Aim of the exercise
Locate each line in the records containing "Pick". Copy it.

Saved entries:
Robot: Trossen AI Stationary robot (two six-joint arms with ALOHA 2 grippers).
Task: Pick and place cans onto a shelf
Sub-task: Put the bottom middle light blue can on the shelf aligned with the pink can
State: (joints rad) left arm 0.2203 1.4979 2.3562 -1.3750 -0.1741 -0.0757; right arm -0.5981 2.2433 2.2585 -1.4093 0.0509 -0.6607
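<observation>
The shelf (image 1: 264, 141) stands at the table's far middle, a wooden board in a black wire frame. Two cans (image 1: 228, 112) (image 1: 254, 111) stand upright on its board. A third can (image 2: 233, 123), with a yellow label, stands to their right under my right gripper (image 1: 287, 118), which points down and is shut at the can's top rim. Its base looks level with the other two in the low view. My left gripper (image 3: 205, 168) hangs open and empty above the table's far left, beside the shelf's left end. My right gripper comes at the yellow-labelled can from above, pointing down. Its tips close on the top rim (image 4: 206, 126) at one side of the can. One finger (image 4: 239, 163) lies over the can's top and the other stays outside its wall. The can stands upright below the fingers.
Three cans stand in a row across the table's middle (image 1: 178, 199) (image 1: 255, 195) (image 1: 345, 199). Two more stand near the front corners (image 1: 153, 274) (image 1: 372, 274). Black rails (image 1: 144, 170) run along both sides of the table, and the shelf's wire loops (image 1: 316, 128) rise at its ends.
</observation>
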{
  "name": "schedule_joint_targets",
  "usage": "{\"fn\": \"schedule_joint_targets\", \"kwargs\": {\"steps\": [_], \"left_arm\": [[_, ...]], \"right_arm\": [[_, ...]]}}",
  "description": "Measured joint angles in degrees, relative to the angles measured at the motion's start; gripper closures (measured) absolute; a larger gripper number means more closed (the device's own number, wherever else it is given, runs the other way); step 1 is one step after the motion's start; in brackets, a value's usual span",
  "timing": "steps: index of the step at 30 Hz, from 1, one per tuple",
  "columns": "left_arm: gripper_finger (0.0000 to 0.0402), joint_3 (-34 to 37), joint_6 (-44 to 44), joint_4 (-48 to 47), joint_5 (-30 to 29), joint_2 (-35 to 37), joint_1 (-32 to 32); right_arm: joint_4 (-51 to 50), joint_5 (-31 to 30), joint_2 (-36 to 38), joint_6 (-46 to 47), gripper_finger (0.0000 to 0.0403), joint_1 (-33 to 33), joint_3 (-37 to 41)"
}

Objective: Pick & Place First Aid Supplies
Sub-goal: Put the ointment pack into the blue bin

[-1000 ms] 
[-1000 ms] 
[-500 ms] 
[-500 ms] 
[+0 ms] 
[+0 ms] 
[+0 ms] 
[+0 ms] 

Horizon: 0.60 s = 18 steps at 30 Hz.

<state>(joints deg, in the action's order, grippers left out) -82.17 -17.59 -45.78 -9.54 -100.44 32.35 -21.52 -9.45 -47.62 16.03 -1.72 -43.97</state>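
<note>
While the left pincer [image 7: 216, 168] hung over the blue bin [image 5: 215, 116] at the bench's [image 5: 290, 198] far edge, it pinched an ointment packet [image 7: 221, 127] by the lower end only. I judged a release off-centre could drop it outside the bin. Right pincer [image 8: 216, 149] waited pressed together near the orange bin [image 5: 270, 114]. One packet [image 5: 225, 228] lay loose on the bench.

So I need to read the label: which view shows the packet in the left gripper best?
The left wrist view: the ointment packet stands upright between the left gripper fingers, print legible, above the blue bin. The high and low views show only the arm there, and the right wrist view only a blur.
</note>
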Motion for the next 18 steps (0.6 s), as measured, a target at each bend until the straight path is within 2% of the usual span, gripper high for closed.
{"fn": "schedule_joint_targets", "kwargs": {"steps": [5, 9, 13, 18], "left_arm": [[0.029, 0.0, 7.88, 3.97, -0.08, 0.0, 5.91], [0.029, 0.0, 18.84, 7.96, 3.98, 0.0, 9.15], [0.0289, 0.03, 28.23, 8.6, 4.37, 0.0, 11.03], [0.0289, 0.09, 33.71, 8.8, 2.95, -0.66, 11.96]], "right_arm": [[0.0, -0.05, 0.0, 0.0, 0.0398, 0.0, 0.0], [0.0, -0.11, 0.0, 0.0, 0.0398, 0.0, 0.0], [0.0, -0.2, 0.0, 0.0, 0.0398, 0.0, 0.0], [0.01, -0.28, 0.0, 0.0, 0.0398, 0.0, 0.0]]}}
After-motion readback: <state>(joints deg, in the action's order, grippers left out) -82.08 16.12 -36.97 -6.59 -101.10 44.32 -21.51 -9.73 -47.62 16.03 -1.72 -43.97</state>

Answer box
Task: Pick and place cans onto a shelf
Objective: Pick & Place First Aid Supplies

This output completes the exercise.